%%

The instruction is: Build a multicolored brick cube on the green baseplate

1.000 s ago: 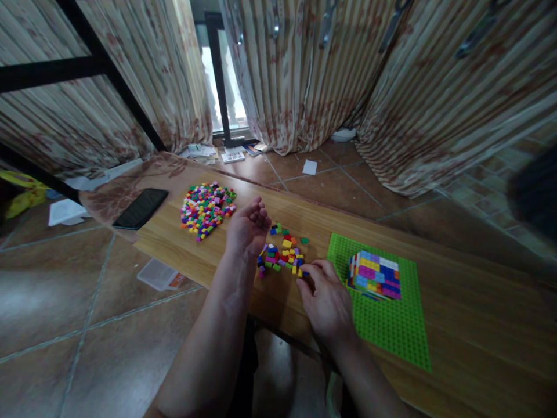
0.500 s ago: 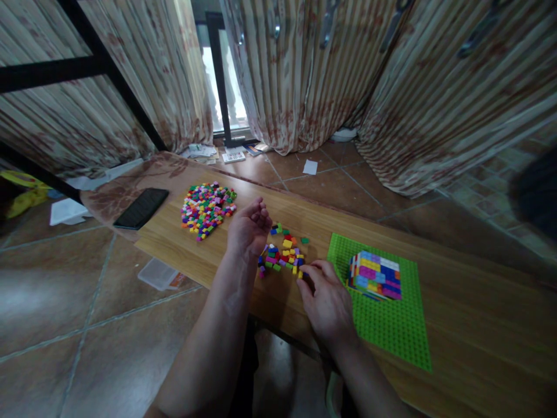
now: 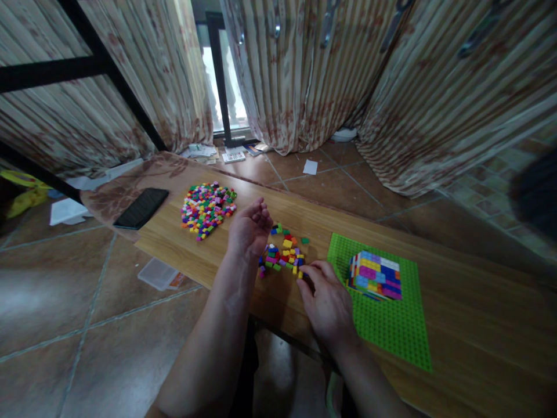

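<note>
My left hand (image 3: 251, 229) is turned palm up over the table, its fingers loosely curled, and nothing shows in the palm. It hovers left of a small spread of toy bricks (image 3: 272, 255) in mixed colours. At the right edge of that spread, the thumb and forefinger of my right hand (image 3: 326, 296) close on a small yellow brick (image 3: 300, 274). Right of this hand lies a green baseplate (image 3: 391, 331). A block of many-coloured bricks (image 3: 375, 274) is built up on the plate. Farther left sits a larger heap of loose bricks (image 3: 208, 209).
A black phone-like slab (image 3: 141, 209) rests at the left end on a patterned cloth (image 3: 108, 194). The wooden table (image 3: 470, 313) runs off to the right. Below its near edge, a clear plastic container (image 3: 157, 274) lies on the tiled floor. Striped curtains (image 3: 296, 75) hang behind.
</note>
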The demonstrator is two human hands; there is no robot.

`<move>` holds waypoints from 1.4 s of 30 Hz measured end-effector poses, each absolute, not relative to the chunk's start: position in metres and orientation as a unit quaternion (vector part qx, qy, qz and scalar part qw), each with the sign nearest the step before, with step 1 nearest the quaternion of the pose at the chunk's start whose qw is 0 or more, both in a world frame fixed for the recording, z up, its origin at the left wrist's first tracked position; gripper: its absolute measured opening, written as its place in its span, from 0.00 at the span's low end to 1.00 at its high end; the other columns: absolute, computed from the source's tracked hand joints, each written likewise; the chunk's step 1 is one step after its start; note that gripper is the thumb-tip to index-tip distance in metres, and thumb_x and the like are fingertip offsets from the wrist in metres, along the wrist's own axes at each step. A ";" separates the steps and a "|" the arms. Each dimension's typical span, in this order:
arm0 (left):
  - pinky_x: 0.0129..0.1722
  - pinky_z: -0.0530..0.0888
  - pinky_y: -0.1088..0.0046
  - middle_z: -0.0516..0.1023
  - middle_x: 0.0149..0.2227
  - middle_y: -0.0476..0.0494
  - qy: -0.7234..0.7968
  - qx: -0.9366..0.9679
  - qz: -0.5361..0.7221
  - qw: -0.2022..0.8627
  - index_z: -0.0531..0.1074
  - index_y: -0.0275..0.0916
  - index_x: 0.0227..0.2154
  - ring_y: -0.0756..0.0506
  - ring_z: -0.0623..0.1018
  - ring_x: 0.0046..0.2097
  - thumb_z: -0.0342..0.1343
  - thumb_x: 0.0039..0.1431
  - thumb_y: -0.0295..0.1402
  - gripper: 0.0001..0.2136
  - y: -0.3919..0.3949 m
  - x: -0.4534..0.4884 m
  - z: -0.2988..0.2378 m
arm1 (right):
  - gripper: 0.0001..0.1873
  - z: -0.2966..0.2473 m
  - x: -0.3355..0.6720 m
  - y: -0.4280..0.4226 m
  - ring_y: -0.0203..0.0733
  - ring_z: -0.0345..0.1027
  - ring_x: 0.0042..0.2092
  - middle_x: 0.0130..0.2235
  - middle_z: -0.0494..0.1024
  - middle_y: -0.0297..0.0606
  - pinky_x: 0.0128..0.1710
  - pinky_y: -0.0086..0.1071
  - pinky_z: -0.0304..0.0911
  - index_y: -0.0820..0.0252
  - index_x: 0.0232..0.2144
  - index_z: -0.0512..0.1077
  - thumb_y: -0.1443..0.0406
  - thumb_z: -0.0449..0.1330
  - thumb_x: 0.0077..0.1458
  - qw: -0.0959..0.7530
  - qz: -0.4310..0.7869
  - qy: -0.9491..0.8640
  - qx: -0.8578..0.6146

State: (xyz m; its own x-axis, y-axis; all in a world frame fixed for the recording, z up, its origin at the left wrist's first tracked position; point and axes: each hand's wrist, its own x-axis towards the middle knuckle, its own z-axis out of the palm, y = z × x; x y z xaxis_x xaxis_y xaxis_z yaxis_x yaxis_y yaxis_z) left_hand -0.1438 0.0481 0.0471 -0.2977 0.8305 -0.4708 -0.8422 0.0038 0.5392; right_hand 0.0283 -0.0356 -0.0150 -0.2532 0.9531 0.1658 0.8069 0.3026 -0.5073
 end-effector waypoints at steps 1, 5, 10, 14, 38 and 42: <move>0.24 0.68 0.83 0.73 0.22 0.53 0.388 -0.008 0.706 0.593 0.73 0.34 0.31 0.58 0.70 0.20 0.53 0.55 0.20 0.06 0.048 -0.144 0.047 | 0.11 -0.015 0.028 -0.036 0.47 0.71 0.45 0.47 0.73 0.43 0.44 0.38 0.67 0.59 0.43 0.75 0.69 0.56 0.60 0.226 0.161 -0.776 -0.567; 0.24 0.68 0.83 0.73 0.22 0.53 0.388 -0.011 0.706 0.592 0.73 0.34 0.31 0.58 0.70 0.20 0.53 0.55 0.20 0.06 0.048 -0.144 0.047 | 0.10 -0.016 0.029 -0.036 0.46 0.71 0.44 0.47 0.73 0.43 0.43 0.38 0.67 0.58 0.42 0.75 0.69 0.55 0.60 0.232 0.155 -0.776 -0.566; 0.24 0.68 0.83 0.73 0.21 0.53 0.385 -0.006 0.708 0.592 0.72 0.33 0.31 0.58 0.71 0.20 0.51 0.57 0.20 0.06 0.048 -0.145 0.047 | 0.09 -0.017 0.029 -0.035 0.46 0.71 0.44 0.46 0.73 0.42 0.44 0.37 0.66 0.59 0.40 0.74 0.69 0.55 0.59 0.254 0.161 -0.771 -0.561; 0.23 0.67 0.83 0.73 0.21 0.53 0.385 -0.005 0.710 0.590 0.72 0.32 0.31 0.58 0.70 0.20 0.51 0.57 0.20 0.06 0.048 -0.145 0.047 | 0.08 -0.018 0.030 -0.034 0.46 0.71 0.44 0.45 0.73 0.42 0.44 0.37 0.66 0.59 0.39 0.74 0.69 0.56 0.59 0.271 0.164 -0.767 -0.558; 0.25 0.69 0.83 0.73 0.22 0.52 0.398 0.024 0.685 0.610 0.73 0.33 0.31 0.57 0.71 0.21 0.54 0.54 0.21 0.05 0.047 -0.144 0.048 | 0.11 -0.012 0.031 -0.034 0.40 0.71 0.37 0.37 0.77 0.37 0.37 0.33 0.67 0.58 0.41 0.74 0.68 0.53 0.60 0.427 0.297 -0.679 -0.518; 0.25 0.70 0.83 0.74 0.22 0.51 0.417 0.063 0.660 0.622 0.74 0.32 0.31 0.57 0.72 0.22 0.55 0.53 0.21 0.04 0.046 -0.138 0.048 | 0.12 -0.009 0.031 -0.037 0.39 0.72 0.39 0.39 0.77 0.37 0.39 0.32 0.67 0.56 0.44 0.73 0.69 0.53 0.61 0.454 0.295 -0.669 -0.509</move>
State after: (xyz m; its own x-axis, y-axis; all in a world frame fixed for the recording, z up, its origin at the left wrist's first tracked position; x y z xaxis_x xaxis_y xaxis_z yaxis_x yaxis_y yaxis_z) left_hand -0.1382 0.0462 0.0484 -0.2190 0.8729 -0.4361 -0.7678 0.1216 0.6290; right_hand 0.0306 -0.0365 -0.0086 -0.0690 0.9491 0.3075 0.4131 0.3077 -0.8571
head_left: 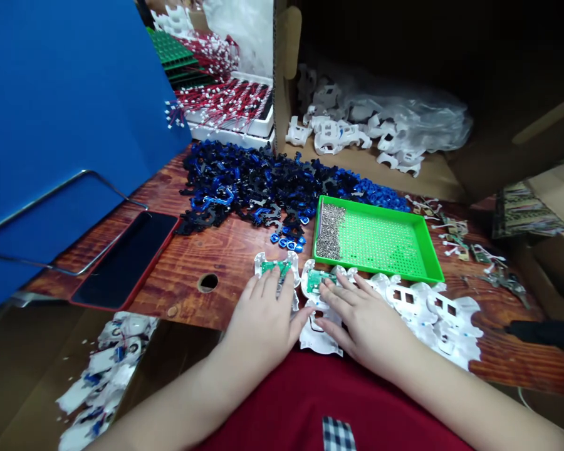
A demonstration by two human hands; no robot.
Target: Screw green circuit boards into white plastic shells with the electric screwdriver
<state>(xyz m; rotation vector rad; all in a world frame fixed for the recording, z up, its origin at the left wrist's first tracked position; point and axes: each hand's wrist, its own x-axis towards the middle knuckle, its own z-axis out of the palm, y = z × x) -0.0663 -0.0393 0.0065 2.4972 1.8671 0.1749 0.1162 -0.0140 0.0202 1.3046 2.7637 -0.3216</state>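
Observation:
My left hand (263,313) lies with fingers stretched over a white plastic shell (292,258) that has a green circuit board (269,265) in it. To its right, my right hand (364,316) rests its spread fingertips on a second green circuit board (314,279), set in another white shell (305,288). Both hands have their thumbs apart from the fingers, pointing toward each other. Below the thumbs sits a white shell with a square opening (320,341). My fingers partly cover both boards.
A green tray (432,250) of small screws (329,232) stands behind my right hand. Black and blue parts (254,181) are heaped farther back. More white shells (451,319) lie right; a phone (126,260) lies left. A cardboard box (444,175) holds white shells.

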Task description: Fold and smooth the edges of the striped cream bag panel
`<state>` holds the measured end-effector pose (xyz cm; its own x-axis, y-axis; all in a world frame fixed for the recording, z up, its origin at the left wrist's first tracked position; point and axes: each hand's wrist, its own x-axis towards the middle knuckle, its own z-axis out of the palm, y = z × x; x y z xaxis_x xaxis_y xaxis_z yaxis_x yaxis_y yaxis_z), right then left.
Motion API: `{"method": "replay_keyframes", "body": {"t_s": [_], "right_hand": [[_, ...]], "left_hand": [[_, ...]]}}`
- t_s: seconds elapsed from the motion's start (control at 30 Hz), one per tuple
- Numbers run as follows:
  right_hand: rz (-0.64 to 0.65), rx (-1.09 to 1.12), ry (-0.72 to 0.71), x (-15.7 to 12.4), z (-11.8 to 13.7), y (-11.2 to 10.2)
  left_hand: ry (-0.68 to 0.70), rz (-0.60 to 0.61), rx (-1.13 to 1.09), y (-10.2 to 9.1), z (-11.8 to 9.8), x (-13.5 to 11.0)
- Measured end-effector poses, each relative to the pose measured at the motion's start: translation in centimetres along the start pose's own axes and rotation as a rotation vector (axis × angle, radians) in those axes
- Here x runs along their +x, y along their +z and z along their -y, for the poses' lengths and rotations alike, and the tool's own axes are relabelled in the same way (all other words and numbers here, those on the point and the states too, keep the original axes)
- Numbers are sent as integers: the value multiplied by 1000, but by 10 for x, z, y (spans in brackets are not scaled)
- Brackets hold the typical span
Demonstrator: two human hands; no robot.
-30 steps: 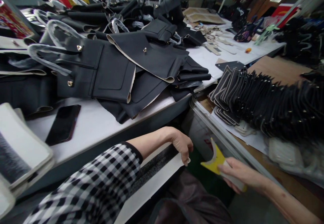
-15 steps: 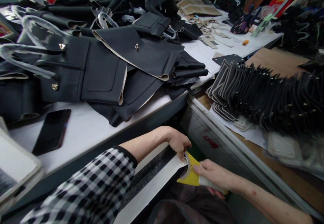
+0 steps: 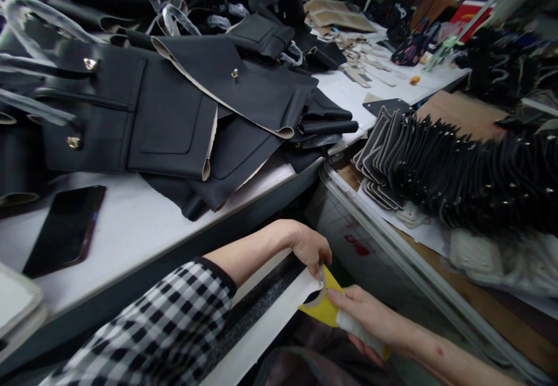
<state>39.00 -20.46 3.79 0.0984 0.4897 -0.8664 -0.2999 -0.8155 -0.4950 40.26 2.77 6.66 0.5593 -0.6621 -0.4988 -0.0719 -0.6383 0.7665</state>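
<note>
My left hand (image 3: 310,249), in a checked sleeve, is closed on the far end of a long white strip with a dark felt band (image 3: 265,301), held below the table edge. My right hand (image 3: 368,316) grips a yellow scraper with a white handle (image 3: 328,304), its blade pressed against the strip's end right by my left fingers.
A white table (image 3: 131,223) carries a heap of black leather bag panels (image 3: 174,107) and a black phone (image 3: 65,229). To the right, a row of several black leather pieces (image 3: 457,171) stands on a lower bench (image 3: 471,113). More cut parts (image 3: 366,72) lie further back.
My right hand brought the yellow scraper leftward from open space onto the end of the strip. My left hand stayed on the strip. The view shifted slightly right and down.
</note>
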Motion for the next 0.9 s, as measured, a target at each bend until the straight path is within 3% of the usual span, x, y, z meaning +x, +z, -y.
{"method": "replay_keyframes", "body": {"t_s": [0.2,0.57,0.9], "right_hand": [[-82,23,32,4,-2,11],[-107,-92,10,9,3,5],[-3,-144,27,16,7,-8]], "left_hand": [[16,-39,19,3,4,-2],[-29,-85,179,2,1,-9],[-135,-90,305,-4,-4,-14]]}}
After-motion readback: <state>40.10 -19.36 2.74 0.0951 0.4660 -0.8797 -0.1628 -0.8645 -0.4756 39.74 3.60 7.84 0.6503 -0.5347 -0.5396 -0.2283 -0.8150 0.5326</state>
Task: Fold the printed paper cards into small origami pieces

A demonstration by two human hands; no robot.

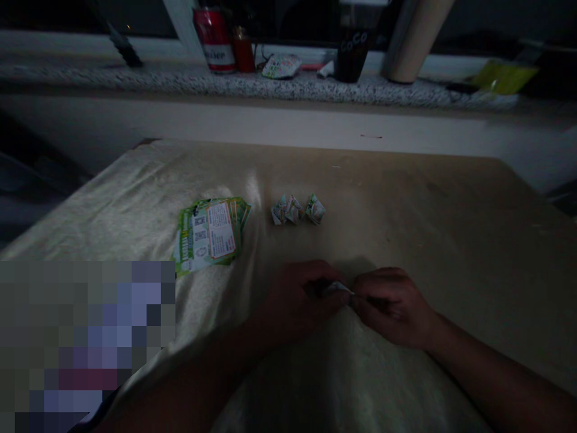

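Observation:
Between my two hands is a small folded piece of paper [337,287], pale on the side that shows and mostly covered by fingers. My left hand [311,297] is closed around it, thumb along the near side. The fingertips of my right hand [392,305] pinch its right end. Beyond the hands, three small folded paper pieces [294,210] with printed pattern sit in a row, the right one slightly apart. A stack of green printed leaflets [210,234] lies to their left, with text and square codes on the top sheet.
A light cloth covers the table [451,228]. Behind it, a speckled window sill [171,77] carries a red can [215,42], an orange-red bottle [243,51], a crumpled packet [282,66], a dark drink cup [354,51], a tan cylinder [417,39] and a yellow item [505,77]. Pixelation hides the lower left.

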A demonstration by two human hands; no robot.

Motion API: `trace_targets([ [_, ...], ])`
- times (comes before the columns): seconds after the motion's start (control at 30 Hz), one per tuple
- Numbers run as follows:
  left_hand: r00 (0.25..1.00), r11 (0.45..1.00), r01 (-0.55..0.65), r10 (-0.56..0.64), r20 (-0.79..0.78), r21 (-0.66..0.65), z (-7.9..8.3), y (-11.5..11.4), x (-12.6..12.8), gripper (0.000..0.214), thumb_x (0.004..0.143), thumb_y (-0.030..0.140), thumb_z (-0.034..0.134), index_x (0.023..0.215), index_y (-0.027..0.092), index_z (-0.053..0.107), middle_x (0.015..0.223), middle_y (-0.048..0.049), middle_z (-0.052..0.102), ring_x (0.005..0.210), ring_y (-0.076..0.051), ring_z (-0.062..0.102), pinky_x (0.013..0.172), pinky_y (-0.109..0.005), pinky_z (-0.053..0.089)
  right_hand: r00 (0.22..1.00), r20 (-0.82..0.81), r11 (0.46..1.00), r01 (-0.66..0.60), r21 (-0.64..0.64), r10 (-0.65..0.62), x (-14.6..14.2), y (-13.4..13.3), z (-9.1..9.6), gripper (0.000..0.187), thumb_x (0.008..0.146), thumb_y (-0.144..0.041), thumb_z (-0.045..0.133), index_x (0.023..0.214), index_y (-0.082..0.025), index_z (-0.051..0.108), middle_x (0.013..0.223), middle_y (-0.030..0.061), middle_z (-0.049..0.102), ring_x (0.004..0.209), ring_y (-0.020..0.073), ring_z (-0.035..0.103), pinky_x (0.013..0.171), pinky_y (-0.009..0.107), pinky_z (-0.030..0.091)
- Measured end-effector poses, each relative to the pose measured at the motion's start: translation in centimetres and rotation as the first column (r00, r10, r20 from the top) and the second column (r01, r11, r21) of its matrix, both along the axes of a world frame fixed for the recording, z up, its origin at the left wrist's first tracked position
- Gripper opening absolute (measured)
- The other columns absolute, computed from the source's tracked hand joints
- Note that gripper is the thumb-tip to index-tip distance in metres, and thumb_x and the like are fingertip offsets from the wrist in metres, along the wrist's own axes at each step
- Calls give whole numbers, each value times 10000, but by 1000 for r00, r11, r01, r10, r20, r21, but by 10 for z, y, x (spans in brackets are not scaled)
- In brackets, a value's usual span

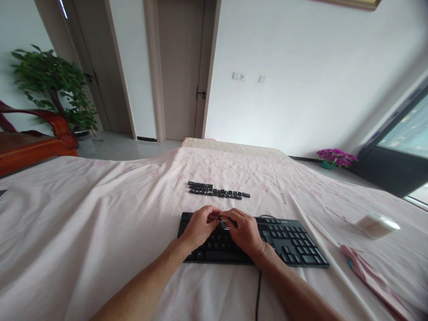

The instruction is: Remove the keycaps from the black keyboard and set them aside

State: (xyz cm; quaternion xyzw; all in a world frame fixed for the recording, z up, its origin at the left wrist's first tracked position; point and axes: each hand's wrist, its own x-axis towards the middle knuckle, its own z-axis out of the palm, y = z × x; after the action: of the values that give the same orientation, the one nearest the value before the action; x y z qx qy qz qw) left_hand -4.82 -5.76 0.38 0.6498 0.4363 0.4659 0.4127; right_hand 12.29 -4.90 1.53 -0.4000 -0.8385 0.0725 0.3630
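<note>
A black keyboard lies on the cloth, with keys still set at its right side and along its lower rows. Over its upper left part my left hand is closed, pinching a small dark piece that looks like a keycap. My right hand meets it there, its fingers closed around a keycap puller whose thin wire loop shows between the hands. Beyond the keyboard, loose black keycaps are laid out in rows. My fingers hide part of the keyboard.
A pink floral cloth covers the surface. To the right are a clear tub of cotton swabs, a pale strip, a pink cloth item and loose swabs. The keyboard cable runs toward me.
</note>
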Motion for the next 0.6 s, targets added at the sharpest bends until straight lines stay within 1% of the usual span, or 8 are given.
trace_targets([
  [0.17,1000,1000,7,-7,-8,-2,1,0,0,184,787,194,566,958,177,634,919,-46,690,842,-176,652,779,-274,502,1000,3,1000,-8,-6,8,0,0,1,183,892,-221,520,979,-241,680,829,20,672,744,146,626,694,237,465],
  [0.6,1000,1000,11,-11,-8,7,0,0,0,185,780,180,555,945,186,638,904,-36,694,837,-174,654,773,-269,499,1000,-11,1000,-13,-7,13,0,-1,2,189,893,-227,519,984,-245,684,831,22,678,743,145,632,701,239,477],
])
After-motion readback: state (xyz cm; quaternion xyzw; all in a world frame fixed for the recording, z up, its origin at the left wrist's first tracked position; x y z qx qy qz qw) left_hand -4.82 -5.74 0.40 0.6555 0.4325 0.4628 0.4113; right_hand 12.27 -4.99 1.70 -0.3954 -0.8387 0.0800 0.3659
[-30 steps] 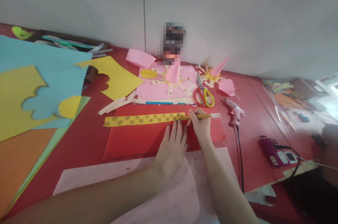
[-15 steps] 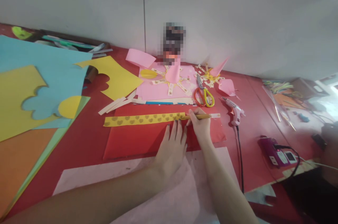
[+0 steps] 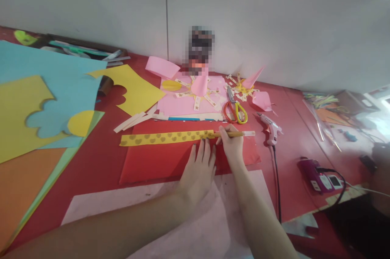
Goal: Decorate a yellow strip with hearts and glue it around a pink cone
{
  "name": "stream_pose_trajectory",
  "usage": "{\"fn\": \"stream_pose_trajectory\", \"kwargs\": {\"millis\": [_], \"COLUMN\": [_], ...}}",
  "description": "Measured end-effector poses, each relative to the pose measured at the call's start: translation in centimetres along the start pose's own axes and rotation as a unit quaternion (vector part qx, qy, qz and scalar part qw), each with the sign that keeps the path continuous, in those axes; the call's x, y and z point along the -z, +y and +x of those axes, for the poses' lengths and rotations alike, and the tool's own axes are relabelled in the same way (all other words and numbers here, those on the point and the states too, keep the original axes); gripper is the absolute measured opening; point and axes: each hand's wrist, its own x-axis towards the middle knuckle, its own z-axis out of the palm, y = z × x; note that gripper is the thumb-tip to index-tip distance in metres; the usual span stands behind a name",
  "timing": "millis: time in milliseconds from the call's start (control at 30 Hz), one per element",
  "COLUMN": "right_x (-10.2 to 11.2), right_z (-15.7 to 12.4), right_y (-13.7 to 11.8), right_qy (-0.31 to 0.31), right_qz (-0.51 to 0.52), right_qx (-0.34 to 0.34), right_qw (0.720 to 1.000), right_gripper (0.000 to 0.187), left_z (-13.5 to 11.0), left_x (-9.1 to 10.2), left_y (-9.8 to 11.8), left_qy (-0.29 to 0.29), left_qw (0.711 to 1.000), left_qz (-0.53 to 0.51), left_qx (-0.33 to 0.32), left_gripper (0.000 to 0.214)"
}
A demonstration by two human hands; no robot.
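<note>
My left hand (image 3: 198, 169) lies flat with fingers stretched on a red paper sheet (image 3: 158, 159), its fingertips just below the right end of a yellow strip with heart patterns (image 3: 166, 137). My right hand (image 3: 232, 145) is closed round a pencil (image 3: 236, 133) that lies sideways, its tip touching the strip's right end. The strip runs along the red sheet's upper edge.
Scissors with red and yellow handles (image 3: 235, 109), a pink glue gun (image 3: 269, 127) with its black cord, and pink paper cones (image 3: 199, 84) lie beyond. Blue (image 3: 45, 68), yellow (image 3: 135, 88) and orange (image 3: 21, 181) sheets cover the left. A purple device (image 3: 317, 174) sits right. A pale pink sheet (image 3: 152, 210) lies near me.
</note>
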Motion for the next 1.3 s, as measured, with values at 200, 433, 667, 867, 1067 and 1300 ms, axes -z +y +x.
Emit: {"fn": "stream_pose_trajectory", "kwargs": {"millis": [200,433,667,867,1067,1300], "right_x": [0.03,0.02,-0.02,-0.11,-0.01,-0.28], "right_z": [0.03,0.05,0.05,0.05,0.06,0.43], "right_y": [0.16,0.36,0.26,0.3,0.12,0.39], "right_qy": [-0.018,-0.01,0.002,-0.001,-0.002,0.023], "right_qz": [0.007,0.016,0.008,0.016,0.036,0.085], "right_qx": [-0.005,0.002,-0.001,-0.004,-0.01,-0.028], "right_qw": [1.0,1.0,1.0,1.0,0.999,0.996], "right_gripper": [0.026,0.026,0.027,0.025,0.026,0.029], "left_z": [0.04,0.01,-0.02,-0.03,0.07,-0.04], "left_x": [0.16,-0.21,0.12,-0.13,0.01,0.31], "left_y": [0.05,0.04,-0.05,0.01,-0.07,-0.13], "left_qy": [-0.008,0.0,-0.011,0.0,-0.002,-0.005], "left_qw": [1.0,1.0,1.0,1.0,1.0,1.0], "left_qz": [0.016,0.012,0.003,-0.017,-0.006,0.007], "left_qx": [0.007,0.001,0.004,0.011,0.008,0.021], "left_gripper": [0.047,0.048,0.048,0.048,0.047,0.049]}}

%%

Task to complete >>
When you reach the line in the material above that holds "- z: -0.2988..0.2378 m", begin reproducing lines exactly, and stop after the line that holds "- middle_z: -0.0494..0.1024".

Exercise answer >>
  - z: -0.2988..0.2378 m
arm1 (right):
  - gripper: 0.0001..0.1873
  - z: -0.2966..0.2473 m
  - x: -0.3355..0.6720 m
  - y: -0.4280..0.4226 m
  - ring_y: -0.0203..0.0733
  - ring_z: -0.0345..0.1027
  - ring_x: 0.0042..0.2092
  - middle_x: 0.0130..0.2235
  - middle_z: -0.0494..0.1024

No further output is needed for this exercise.